> **Required action**: Give again, unaltered, the lines of the listing below that run from the line having "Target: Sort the" through the line having "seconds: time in".

> **Data provided**:
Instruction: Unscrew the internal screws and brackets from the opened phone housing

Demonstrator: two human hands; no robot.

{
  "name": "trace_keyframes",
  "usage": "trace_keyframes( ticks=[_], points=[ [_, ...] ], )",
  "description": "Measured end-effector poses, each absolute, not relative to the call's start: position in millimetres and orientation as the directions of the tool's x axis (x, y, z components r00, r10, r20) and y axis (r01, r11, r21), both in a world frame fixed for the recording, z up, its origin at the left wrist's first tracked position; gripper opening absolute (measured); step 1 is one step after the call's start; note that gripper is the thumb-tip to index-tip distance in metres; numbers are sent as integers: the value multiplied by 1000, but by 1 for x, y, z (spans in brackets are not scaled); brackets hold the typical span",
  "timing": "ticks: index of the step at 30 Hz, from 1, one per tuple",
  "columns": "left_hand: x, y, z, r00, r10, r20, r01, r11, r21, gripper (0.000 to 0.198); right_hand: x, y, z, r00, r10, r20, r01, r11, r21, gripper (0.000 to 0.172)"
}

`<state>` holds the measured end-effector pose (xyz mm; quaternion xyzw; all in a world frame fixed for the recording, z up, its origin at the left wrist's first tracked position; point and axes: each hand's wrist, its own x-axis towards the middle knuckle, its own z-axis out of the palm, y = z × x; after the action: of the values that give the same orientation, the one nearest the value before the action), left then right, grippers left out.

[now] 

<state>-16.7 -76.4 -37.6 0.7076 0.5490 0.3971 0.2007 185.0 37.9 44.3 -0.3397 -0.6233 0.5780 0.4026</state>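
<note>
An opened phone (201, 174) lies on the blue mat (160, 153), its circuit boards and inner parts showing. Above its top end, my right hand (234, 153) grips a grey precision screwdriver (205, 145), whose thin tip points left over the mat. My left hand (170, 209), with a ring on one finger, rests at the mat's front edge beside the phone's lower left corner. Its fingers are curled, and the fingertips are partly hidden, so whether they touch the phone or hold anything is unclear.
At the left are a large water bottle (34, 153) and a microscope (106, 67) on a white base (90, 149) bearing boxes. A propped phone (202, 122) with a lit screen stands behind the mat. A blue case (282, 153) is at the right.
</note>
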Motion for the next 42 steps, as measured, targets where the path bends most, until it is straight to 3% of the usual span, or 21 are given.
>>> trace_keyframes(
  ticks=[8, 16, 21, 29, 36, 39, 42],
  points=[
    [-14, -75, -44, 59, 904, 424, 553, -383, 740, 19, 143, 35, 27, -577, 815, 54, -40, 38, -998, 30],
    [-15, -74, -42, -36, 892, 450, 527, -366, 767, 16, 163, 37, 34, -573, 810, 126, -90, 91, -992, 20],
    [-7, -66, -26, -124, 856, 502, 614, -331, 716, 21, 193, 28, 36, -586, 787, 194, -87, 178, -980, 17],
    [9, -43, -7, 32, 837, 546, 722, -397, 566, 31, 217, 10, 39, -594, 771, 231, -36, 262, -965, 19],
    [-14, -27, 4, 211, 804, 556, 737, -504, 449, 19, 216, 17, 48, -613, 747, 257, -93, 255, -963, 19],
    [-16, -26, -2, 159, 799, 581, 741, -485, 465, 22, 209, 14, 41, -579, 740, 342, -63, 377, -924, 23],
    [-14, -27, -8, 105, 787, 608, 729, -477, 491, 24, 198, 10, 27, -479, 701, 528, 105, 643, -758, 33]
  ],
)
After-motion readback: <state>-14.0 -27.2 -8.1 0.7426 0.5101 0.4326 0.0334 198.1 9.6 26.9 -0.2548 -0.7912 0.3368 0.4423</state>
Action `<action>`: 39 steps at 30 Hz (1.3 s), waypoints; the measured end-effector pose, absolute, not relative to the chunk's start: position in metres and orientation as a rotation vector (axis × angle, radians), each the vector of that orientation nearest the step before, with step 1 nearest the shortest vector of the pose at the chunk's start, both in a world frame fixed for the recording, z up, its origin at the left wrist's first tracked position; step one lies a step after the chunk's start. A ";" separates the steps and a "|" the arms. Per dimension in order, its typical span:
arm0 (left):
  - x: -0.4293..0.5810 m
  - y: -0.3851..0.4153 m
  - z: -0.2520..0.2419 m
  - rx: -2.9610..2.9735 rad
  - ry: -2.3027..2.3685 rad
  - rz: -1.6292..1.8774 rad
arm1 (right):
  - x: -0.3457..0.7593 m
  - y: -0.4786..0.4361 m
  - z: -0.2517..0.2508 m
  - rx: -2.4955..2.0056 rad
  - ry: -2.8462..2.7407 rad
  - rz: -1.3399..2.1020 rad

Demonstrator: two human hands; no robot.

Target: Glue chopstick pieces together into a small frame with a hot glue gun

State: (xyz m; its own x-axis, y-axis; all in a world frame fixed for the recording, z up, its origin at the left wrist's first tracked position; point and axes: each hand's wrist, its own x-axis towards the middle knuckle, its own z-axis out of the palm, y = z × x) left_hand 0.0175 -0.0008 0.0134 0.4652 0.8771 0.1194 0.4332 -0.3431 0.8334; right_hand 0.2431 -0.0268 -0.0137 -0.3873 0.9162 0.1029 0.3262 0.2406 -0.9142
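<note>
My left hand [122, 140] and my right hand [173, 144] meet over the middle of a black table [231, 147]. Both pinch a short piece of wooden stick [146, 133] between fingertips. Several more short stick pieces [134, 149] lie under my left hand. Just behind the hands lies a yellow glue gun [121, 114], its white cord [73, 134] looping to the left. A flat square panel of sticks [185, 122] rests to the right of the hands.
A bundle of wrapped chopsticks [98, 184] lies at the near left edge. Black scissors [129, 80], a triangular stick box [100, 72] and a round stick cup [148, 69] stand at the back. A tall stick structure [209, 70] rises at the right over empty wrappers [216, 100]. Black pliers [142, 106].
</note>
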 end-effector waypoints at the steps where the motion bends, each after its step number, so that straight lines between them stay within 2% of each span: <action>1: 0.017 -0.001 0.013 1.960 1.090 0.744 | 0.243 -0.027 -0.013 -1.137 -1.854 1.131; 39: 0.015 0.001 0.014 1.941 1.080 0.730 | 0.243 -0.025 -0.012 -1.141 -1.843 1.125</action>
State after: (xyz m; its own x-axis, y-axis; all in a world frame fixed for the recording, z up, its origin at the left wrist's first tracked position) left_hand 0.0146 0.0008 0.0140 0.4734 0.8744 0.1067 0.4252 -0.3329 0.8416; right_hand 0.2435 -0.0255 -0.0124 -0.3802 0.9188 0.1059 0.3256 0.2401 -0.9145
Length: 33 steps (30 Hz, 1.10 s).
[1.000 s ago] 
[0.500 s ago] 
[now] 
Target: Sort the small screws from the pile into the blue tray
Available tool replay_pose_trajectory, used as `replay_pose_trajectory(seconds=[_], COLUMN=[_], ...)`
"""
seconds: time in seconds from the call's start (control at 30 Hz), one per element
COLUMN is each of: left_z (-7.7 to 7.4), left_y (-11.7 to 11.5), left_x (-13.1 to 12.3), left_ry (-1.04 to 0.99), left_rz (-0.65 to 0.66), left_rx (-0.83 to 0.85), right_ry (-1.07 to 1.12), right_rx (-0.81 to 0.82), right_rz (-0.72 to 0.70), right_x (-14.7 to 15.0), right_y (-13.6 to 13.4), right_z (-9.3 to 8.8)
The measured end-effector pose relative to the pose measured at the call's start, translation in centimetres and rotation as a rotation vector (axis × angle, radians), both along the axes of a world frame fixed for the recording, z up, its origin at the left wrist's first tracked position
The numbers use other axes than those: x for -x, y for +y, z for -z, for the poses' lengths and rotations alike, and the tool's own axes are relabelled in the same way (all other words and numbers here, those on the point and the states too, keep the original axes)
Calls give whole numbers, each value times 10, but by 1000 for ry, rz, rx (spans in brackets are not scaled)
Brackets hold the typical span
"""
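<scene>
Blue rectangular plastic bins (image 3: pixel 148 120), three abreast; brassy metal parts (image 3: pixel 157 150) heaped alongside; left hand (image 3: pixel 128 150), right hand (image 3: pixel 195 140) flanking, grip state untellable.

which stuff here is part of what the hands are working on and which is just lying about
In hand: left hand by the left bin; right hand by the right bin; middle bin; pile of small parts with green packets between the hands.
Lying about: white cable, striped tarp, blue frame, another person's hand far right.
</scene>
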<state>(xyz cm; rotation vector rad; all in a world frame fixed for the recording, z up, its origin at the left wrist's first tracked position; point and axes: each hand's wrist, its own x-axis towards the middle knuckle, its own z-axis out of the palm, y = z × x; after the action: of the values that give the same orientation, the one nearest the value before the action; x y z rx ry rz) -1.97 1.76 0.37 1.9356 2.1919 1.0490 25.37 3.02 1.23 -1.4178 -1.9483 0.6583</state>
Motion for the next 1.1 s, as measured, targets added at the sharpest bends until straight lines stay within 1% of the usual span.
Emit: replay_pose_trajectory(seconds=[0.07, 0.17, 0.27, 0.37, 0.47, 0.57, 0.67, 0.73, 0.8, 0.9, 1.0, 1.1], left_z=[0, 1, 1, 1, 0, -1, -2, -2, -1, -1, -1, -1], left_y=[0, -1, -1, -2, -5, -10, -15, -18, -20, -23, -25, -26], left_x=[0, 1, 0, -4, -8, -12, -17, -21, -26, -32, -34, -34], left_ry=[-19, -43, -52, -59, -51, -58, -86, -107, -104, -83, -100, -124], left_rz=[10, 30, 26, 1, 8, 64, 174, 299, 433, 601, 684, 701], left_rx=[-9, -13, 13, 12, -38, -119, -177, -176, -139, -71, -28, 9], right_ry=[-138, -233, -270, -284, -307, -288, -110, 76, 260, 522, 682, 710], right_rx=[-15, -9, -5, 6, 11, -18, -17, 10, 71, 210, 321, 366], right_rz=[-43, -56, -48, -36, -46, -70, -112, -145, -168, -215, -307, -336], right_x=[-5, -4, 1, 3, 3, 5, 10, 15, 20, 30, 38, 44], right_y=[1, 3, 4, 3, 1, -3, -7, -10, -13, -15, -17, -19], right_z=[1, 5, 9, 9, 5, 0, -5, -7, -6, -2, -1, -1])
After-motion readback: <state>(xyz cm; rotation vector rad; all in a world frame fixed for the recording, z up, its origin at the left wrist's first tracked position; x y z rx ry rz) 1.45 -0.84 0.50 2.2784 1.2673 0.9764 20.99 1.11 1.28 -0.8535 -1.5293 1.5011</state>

> **Task answer**:
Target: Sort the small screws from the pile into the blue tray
Available tool replay_pose_trajectory, used as `replay_pose_trajectory(seconds=[_], COLUMN=[_], ...)`
"""
seconds: time in seconds from the call's start (control at 30 Hz), one per element

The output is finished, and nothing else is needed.